Under the guise of combating partisan units, units of the SS exterminated Jews and people deemed politically undesirable by the SS, and their reports record the execution of enormous numbers of persons. Waffen SS divisions were responsible for many massacres and atrocities in occupied territories such as the massacres at Oradour and Lidice.
6

 

The origins of Kahl’s views lie in what Norbert Frei has called the “policy for the past” postured under the first West German government of Konrad Adenauer. This was the symbolic break from the Nazi past and the period of post-war allied occupation. Germany’s new beginning came at the cost of disengagement with the past.
7
West Germany adopted the legal principles that safeguarded everyone’s civic rights, circumvented the Nuremberg judgements as victor’s justice, and allowed mass murderers to conduct their lives unmolested by law.

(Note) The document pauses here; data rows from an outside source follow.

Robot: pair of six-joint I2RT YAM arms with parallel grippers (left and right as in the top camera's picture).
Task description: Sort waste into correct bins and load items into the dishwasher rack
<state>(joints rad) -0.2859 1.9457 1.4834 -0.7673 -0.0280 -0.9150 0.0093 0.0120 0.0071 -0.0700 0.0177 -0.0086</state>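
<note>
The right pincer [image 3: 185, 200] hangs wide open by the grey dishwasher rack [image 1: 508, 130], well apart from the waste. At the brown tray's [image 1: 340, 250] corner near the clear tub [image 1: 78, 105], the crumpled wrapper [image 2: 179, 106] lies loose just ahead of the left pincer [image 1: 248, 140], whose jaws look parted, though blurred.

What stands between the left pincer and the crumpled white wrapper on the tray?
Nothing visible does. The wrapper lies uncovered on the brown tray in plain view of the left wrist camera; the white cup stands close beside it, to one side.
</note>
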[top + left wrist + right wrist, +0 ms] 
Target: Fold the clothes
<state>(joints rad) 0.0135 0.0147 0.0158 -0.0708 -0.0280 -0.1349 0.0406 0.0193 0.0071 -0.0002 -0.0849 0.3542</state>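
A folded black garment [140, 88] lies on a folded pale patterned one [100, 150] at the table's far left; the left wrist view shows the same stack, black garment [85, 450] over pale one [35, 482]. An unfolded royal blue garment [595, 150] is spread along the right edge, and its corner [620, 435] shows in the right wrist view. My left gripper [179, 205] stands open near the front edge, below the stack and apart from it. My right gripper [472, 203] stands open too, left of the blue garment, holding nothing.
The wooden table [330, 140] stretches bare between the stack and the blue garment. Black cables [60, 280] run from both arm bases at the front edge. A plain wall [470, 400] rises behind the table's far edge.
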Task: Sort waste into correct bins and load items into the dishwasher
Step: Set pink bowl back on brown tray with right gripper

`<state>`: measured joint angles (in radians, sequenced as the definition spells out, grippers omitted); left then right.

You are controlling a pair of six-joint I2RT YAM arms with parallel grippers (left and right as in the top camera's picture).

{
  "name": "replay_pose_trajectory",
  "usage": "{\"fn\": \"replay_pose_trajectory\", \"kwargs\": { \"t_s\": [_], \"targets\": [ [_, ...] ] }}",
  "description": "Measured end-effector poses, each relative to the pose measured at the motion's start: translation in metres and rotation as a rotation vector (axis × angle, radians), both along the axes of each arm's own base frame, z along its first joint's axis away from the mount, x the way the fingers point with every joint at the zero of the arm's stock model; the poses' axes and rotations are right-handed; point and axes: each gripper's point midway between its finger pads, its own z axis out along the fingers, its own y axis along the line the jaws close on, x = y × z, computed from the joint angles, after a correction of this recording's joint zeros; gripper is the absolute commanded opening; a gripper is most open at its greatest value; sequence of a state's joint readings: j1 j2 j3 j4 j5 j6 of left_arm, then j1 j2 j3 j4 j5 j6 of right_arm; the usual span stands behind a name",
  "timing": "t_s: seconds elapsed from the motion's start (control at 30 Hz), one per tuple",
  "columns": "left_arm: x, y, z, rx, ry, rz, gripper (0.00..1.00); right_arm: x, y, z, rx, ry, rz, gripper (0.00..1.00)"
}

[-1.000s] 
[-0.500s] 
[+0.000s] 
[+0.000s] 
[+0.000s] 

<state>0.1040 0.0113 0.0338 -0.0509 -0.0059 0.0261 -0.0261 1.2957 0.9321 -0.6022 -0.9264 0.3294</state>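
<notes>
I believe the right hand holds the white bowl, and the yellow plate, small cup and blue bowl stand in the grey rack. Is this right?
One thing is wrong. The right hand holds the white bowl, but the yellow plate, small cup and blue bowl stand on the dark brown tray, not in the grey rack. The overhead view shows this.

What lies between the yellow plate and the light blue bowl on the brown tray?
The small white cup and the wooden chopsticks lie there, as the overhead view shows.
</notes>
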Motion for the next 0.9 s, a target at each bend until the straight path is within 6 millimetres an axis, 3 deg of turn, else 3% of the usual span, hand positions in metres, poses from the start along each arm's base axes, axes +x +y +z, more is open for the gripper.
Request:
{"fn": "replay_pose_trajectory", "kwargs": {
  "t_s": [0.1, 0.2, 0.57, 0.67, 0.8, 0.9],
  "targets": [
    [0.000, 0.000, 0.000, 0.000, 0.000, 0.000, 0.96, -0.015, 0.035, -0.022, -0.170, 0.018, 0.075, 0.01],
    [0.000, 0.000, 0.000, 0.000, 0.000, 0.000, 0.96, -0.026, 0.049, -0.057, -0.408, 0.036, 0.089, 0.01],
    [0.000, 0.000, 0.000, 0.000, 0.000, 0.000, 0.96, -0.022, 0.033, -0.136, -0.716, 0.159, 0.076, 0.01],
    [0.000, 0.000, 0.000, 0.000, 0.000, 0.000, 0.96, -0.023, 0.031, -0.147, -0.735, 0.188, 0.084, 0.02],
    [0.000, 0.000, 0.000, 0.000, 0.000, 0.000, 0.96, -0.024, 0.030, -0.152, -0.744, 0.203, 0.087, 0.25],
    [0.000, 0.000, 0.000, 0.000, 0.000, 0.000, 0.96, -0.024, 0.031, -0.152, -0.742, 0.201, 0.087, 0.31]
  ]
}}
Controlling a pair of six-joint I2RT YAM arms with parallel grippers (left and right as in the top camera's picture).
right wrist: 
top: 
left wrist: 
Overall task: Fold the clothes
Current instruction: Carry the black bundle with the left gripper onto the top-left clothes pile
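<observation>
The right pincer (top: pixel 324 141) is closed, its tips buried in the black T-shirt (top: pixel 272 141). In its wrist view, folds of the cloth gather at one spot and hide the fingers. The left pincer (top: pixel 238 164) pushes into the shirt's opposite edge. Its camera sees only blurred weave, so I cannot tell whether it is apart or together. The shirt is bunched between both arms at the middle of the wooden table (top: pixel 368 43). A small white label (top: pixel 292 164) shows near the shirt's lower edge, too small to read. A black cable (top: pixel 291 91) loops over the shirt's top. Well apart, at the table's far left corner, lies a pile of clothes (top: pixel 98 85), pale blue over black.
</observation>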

This made trials of Nazis and SS war criminals a curious hit-and-miss affair.
8
A judicial review of the term Partisanenbekämpfung, carried out by the federal legal service in 1967, made any corrective judgement of Bandenbekämpfung virtually impossible.
9
In this chapter, we examine how the fallacy of antipartisan warfare expunged the record of Bandenbekämpfung. The post-war period was inundated with evidence purposefully constructed to ensure the plausible deniability of crimes. This was not a story of the big lie, but the massaging of half-truths and half-lies into plausible explanations. The written history remains littered with their examples. Questions will remain as to why Bandenbekämpfung was not tried at Nuremberg and why it was allowed to become a platform for the process of denial. Perhaps a simple answer
to the hurdle of serving justice against men like Bach-Zelewski was the fear they stirred long after the war.

Breaking with the Regime
 

The story of the last six months of the war has been the product of incomplete records, unreliable testimony, and dubious literature. These
final days
, as a media theme, have plummeted the depths of wild speculation, most dreamt up by the SS to further stir rumor and exaggeration. The end of Bach-Zelewski’s war began with the conclusion of his mission in Budapest, which was followed by a brief period of leave. He was recalled to duty in November 1944. Himmler had become commander of Army Group Upper Rhine, and he placed Bach-Zelewski in command of XIV SS Corps. The staff of the Ch.BKV remained with him. The corps of twelve thousand men, supplied with captured Russian guns and the same siege artillery used to destroy Warsaw, was emplaced in defensive positions around Baden Baden in southwestern Germany. There were several familiar formations including the 2nd SS-Police Regiment with a heavy artillery company, one battalion of border guards and cadets from the Police School Ettlingen. On January 4, 1945, the corps joined Operation “Nordwind,” the final southern flank attack of Hitler’s Ardennes offensive. After momentary surprise successes, the corps retreated under heavy U.S. counter-attacks.